Welcher Spieler kommt für den polarisierenden Klub in Frage?

Wie sah die Kaderplanung genau aus, was war besonders wichtig?
Wir hatten für jede Position ein Profil erstellt, in dem wir Kriterien festgelegt haben, was wir genau für einen Spielertyp suchen. Zusammen mit dem Trainer Alper Kayabunar hatten wir das Ziel, in einem persönlichen Gespräch schnell zu erkennen, ob der Spieler sich für einem polarisierenden Klub begeistern und sich damit identifizieren kann. Mein Netzwerk, dass ich mir die letzten Jahre aufgebaut habe, war mit Sicherheit ein weiterer Vorteil.

Du hast es eben selbst angesprochen: Türkgücü polarisiert, viele haben den Sturzflug mit großer Schadenfreude wahrgenommen. Auch am Samstag in Heimstetten waren diverse Schmähgesänge zu hören. Wie geht ihr damit um?
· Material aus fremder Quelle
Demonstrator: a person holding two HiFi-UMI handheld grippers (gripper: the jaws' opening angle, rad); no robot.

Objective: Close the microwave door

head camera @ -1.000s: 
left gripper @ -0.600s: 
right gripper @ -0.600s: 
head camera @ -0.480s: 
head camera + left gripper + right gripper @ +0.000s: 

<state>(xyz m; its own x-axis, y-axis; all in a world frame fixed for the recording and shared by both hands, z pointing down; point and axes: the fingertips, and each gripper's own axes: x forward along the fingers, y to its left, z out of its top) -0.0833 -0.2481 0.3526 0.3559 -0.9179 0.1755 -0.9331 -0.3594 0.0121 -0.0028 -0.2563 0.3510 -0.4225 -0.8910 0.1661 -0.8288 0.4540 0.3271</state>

Das müssen wir akzeptieren. Wir nehmen das sportlich, wollen auf der Gegenseite mit Leistung auf dem Platz überzeugen. Uns allen muss klar sein, dass wir in Zukunft eine positivere Außendarstellung brauchen. Aber ein Image kann man nur langfristig ändern.

Auffällig bescheiden hat Türkgücü kommuniziert, dass am Ende der Saison "nur" der Klassenerhalt zählt. Die Ziele hat man einst forscher formuliert…
Der Klub will etwas Nachhaltiges aufbauen. Es herrscht nun mehr Demut und Bodenständigkeit. Der Mix aus jungen und erfahrenen Akteuren stimmt derzeit in der Mannschaft. Auch in Sachen Integration wollen wir eine Vorreiterrolle einnehmen. Ebenso soll die Jugendarbeit weiter ausgebaut werden. Gerade die erfolgreiche A-Jugend, die mittlerweile in der Landesliga angekommen ist, hat die letzten zwei Jahre durchaus für Furore gesorgt.


Finanzielle Mittel: Woher kommt nun das Geld?

Ein Regionalliga-Kader ist mit nicht unerheblichen Kosten verbunden. Viele fragen sich: Woher kommt nach dem Rückzug vom ehemaligen Präsidenten und Großsponsor Hasan Kivran das Geld?
Türkgücü hat sich sponsorentechnisch wesentlich breiter aufgestellt. Das ist fundamental wichtig, wenn nachhaltig gearbeitet werden soll. Ich will gar nicht verhehlen, dass dazu viel Aufbauarbeit und positives Image nötig ist. Das ist mühsam, keine Frage. Ich denke aber auch an die türkischen Vereine in der Region, hier wurde mit den zwei Testspielen gegen Türk Gücü Erding und Türkiyemspor Mindelheim ein Anfang gemacht, um den Verein nahbar zu machen und auf Dauer den Support, der definitiv nötig ist, zu bekommen.

Was tut sich bei Türkgücü noch bis Ende August, wenn die Sommertransferperiode endet?
Wir vertrauen unser Mannschaft und beobachten natürlich weiterhin der Markt.

Das Interview führte Mathias Willmerdinger.